## Directions for this task
After locating the line that contains "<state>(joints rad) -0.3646", restate it and each later line word for word through the end of the records.

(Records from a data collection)
BEGIN
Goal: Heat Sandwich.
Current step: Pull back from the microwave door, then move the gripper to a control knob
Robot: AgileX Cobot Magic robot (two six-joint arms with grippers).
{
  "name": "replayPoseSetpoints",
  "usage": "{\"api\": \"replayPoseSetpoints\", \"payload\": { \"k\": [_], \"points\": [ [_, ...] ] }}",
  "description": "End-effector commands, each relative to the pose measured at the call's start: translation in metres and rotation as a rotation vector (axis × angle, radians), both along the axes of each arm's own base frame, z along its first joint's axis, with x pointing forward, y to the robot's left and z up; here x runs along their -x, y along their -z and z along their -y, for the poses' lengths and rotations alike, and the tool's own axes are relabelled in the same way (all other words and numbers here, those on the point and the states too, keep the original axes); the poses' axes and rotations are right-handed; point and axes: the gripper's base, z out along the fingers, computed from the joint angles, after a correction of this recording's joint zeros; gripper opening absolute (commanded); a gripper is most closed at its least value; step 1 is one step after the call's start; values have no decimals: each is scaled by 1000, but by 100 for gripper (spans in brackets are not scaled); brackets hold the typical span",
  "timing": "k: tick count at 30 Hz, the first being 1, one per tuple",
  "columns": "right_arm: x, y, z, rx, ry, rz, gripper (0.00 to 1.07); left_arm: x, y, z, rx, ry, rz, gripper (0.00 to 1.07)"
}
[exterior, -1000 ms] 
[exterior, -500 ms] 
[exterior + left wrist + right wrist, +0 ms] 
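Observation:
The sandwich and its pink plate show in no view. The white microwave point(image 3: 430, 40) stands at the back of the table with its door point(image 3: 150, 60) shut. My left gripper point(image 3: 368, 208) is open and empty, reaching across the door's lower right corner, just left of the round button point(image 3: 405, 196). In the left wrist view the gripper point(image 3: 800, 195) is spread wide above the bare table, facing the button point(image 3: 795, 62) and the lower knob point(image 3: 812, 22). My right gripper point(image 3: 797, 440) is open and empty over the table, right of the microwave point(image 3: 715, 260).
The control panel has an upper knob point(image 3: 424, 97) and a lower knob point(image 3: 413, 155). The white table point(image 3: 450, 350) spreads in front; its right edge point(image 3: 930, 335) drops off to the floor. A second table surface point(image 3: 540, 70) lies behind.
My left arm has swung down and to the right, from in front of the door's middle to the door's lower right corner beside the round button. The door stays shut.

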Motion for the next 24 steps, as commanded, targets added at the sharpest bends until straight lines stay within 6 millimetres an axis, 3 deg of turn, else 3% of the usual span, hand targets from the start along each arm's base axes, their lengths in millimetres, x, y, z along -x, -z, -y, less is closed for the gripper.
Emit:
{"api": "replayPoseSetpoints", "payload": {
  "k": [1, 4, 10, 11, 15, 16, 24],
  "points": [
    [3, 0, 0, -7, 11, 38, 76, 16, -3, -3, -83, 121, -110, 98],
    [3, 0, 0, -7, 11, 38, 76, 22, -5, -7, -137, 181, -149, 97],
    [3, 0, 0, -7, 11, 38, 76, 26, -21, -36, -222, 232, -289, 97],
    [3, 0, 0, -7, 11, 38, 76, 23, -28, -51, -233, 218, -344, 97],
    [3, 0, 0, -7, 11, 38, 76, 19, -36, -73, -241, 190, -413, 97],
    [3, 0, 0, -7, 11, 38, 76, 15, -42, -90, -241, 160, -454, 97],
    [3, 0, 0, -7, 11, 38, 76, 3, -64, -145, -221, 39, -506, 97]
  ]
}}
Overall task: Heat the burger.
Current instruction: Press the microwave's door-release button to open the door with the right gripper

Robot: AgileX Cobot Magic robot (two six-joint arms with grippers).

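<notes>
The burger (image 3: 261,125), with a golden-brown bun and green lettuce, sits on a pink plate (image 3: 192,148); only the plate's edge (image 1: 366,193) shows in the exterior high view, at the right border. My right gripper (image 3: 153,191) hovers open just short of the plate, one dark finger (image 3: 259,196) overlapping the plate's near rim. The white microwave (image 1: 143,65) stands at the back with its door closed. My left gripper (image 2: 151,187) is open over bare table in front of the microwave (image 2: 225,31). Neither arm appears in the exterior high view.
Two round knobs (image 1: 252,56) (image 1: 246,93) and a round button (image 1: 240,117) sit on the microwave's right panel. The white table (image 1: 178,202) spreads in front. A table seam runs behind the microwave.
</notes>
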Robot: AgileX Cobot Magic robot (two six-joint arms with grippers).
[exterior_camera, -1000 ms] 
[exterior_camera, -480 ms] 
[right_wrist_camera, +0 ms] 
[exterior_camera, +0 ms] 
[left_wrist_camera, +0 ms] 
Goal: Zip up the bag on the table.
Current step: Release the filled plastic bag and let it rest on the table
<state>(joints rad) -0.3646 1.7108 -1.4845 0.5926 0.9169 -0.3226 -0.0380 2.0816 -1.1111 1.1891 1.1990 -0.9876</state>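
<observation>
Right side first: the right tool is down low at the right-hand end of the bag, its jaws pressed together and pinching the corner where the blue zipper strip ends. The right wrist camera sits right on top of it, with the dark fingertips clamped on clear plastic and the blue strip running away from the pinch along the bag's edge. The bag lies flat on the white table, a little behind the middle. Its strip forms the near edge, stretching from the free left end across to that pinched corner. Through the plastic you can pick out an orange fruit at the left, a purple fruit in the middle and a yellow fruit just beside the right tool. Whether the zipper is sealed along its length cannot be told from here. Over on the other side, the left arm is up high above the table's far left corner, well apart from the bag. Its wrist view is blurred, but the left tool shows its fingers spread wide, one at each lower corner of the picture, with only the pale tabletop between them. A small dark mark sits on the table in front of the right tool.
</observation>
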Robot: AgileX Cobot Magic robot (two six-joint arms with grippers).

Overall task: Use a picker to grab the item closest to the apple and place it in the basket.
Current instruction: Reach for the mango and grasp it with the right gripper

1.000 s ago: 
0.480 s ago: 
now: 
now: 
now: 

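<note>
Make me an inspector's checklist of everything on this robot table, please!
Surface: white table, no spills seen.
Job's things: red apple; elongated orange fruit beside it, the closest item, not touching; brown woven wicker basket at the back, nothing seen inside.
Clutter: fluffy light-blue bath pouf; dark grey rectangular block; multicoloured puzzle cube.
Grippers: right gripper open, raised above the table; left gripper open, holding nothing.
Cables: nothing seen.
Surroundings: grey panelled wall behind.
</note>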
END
## Response to the task
<state>(joints rad) -0.3646 1.7108 -1.4845 0.5926 0.9169 -0.3226 -0.0380 2.0816 -1.1111 1.1891 1.1990 -0.9876</state>
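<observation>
Right side first: the right tool is down low at the right-hand end of the bag, its jaws pressed together and pinching the corner where the blue zipper strip ends. The right wrist camera sits right on top of it, with the dark fingertips clamped on clear plastic and the blue strip running away from the pinch along the bag's edge. The bag lies flat on the white table, a little behind the middle. Its strip forms the near edge, stretching from the free left end across to that pinched corner. Through the plastic you can pick out an orange fruit at the left, a purple fruit in the middle and a yellow fruit just beside the right tool. Whether the zipper is sealed along its length cannot be told from here. Over on the other side, the left arm is up high above the table's far left corner, well apart from the bag. Its wrist view is blurred, but the left tool shows its fingers spread wide, one at each lower corner of the picture, with only the pale tabletop between them. A small dark mark sits on the table in front of the right tool.
</observation>
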Robot: AgileX Cobot Magic robot (two six-joint arms with grippers).

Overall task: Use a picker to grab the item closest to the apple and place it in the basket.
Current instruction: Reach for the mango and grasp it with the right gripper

1.000 s ago: 
0.480 s ago: 
now: 
now: 
now: 

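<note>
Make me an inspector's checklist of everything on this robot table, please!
Surface: white table, no spills seen.
Job's things: red apple; elongated orange fruit beside it, the closest item, not touching; brown woven wicker basket at the back, nothing seen inside.
Clutter: fluffy light-blue bath pouf; dark grey rectangular block; multicoloured puzzle cube.
Grippers: right gripper open, raised above the table; left gripper open, holding nothing.
Cables: nothing seen.
Surroundings: grey panelled wall behind.
</note>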

The output requires nothing else.